BEGIN Source data

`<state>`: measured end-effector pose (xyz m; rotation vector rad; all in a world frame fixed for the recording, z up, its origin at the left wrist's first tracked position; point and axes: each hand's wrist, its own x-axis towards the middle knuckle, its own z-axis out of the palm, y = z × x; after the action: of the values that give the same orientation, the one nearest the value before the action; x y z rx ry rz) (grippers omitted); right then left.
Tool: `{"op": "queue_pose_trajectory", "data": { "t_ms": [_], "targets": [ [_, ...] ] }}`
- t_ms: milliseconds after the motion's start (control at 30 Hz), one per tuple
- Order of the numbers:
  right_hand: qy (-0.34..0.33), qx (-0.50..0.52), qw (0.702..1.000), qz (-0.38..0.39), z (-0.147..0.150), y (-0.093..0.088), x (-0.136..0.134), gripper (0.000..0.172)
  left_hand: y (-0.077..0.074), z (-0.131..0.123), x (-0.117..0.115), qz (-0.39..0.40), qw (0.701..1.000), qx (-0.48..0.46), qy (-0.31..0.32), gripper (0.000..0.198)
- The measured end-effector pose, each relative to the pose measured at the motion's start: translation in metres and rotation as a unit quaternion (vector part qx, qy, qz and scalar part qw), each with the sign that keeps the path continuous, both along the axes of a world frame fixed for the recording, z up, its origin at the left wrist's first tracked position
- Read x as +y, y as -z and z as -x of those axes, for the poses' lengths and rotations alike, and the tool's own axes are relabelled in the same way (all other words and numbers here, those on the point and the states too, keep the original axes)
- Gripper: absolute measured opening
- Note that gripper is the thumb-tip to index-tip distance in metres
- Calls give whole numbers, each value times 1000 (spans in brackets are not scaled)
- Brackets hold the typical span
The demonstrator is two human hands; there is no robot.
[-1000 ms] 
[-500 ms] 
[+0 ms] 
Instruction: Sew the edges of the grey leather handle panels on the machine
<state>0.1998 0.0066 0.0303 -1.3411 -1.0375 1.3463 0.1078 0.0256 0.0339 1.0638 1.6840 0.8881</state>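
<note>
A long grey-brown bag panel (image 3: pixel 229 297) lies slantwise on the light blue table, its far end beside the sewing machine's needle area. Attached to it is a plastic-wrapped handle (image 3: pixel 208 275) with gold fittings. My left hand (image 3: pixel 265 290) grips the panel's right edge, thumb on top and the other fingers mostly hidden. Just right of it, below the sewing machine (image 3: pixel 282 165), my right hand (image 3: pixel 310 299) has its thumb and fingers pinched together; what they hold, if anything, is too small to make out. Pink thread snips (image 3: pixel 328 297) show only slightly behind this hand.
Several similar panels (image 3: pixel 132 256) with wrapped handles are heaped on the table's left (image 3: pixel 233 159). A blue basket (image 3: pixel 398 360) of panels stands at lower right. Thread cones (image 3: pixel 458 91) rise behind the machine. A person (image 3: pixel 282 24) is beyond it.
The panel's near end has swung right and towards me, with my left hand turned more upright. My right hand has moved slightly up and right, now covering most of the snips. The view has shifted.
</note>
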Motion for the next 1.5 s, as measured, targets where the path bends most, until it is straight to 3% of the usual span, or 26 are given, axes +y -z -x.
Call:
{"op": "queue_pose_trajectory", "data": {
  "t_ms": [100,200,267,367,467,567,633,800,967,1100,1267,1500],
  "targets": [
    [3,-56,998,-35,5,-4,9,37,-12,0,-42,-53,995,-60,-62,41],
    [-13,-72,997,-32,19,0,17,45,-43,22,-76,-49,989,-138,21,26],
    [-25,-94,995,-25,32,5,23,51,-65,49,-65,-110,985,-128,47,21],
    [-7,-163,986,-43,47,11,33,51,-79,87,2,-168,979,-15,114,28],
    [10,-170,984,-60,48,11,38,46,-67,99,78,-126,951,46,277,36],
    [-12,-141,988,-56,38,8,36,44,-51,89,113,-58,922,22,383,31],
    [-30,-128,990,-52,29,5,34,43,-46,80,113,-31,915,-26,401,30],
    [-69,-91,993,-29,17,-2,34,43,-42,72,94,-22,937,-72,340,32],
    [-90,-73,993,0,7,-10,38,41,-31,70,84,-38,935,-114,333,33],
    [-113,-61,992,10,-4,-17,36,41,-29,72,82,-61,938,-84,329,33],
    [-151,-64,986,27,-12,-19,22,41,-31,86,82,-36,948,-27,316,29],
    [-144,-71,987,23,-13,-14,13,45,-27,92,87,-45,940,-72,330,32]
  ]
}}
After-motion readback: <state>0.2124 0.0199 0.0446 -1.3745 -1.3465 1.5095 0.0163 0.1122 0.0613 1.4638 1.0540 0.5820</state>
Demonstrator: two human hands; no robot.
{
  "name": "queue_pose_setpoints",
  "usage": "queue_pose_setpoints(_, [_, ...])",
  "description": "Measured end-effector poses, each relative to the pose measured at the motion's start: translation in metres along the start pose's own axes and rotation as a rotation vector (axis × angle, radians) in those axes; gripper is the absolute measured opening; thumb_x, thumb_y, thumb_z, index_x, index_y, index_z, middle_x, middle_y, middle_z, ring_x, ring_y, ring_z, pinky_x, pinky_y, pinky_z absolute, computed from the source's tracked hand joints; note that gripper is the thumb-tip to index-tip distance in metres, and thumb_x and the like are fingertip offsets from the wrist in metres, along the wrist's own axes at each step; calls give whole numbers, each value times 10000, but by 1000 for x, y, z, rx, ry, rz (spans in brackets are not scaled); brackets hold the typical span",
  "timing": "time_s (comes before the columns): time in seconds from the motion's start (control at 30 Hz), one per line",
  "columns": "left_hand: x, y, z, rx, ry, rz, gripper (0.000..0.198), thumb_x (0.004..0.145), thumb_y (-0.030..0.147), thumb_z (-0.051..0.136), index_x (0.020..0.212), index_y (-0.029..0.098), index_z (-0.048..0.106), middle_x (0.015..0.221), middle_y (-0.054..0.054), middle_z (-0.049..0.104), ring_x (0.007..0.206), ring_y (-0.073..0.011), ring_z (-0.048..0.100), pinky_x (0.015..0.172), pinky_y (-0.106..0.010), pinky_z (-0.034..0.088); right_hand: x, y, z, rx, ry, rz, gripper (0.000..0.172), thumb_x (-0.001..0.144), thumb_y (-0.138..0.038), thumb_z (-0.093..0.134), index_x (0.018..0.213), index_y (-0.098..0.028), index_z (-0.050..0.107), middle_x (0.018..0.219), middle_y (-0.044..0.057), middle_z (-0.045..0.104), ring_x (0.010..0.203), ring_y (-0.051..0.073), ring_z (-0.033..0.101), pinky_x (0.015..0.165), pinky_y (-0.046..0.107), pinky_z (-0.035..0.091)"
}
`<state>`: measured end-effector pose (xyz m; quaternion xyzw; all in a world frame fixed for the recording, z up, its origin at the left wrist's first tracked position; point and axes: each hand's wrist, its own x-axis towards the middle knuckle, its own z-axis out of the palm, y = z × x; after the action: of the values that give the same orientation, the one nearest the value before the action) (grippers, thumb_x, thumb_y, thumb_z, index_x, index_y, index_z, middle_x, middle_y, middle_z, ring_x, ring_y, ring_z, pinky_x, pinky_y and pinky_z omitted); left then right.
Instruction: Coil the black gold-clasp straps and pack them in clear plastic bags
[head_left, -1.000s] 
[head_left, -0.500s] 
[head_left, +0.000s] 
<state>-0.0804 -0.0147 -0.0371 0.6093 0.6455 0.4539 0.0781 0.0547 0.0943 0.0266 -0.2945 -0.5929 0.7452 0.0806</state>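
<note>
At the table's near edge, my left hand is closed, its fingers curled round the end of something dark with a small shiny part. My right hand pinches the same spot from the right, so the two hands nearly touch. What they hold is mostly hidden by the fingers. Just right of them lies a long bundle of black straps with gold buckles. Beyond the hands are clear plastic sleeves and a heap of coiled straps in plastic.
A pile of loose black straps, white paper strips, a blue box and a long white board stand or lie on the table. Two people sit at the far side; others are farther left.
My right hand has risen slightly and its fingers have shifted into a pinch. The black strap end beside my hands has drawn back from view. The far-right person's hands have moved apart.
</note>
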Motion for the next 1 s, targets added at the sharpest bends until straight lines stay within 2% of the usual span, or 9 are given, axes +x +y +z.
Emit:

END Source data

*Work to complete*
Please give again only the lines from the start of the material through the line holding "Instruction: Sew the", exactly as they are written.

*Solution for this exercise*
`<state>`: measured end-effector pose (xyz m; rotation vector rad; all in a world frame fixed for the recording, z up, its origin at the left wrist's first tracked position; point and axes: each hand's wrist, its own x-axis towards the middle knuckle, its own z-axis out of the palm, y = z × x; after the action: of the values that give the same orientation, the one nearest the value before the action; x y z rx ry rz) (grippers omitted); right then left.
Tool: `{"op": "queue_pose_trajectory", "data": { "t_ms": [_], "targets": [ [_, ...] ] }}`
- t_ms: milliseconds after the motion's start (control at 30 Hz), one per tuple
- Order of the numbers:
  right_hand: qy (-0.34..0.33), qx (-0.50..0.52), qw (0.702..1.000), qz (-0.38..0.39), z (-0.147..0.150), y (-0.093..0.088), x (-0.136..0.134), gripper (0.000..0.172)
  left_hand: y (-0.077..0.074), z (-0.131..0.123), x (-0.117..0.115), qz (-0.39..0.40), qw (0.701..1.000), qx (-0.48..0.46), qy (-0.31..0.32), gripper (0.000..0.198)
- The measured end-effector pose, each relative to the pose measured at the motion's start: translation in metres and rotation as a unit quaternion (vector part qx, qy, qz and scalar part qw), each with the sign that keeps the path continuous, both along the axes of a world frame fixed for the recording, z up, its origin at the left wrist's first tracked position
- Read x as +y, y as -z and z as -x of those axes, for the poses' lengths and rotations alike, and the tool's own axes are relabelled in the same way (all other words and numbers here, those on the point and the states too, keep the original axes)
- Gripper: absolute measured opening
- Note that gripper is the thumb-tip to index-tip distance in metres
- Calls give whole numbers, each value times 1000 (spans in brackets are not scaled)
- Brackets hold the typical span
The demonstrator is two human hands; there is no robot.
[-1000 ms] 
[-500 ms] 
[+0 ms] 
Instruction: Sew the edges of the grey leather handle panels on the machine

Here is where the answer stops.